**What you need to do:** Filter the listing below, please, and copy only the lines with the word "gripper".

══════════════════════════════

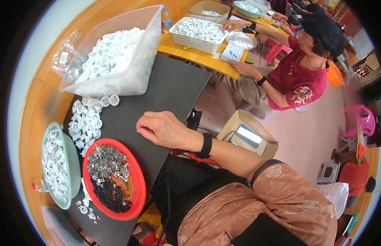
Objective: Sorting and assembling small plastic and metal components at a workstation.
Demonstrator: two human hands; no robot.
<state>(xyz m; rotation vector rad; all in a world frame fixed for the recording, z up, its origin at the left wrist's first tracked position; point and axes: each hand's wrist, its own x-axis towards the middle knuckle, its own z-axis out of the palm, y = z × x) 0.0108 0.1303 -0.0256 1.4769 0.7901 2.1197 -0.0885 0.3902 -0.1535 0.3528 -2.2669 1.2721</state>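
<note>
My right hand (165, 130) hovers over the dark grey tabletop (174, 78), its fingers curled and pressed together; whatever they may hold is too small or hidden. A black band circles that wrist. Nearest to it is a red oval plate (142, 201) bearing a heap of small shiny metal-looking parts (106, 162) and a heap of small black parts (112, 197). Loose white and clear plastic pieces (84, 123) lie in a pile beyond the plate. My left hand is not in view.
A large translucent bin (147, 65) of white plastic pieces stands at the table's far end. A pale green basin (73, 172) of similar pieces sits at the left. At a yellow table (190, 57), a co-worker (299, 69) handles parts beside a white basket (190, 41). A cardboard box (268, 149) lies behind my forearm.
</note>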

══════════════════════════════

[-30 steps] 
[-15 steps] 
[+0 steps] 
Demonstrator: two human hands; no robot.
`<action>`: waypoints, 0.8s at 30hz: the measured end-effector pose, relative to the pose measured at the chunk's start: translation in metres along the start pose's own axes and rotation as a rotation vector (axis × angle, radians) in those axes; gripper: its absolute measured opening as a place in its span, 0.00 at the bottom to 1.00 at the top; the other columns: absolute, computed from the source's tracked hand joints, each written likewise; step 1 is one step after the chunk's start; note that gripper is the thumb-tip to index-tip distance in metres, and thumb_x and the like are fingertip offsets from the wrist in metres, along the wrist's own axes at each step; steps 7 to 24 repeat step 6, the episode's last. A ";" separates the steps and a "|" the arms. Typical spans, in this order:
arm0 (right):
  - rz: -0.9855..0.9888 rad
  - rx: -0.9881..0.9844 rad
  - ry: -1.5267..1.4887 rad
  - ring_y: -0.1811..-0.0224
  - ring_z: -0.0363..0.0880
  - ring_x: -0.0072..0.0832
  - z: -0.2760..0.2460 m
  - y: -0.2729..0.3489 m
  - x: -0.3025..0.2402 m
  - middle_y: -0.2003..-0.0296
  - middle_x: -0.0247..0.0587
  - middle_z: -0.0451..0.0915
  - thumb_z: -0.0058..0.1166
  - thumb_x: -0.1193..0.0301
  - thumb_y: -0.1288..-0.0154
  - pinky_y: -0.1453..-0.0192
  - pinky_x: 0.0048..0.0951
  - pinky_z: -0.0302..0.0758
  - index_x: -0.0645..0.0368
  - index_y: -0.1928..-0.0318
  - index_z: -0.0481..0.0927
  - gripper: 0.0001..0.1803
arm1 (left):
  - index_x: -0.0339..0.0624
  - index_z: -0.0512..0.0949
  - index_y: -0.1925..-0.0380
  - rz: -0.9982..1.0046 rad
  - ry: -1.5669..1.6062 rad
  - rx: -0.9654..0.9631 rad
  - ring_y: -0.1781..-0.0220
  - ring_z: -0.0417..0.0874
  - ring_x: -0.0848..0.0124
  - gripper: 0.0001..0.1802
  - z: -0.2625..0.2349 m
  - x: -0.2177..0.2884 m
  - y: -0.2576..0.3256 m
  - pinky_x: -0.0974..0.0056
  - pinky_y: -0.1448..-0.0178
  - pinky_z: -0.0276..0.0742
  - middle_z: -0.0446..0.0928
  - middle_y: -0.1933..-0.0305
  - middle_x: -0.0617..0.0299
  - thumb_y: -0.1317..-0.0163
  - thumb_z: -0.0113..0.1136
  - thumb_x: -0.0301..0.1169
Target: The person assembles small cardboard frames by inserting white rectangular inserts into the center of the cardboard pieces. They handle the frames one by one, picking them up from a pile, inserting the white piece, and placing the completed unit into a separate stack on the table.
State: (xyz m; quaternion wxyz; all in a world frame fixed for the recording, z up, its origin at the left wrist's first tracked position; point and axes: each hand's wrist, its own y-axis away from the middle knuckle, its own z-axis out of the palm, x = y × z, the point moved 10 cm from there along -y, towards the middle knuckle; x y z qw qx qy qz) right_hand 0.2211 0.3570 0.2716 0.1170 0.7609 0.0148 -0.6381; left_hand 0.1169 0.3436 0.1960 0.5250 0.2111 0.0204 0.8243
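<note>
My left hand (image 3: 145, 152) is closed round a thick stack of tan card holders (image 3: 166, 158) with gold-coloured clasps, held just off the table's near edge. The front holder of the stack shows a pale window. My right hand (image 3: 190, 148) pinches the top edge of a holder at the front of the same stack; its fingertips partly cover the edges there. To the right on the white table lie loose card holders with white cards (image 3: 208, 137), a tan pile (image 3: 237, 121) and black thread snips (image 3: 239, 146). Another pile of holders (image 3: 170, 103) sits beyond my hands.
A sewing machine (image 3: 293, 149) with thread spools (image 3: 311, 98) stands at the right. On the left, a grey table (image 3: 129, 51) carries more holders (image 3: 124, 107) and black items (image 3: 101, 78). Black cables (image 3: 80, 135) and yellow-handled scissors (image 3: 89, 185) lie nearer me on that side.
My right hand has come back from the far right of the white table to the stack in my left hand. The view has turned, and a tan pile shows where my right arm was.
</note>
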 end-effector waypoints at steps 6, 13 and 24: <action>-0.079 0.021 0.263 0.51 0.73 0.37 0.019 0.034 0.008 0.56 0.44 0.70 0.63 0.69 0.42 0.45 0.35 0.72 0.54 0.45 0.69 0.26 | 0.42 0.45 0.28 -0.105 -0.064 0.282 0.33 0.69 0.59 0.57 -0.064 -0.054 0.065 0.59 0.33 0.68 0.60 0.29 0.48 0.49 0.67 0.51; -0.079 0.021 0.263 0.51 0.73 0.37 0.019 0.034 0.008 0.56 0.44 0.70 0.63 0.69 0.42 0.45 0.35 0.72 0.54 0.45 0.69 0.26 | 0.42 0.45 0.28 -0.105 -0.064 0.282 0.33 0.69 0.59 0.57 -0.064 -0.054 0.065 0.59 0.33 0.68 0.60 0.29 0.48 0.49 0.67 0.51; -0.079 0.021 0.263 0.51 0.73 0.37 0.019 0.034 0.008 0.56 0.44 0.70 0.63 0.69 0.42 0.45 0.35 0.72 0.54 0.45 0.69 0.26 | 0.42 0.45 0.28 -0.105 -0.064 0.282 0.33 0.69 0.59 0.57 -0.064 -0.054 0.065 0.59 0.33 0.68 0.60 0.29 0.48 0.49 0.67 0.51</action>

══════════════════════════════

**Exercise result:**
`<action>`: waypoints, 0.8s at 30hz: the measured end-effector pose, relative to the pose measured at the chunk's start: translation in metres along the start pose's own axes and rotation as a rotation vector (axis × angle, radians) in those axes; gripper: its absolute measured opening as a place in its span, 0.00 at the bottom to 1.00 at the top; the other columns: absolute, computed from the source's tracked hand joints, each written likewise; step 1 is one step after the chunk's start; note that gripper is the thumb-tip to index-tip distance in metres, and thumb_x and the like are fingertip offsets from the wrist in metres, along the wrist's own axes at each step; steps 7 to 24 repeat step 6, the episode's last. A ";" separates the steps and a "|" the arms. Typical spans, in this order:
  - gripper: 0.0001..0.1803
  - gripper: 0.0001..0.1802

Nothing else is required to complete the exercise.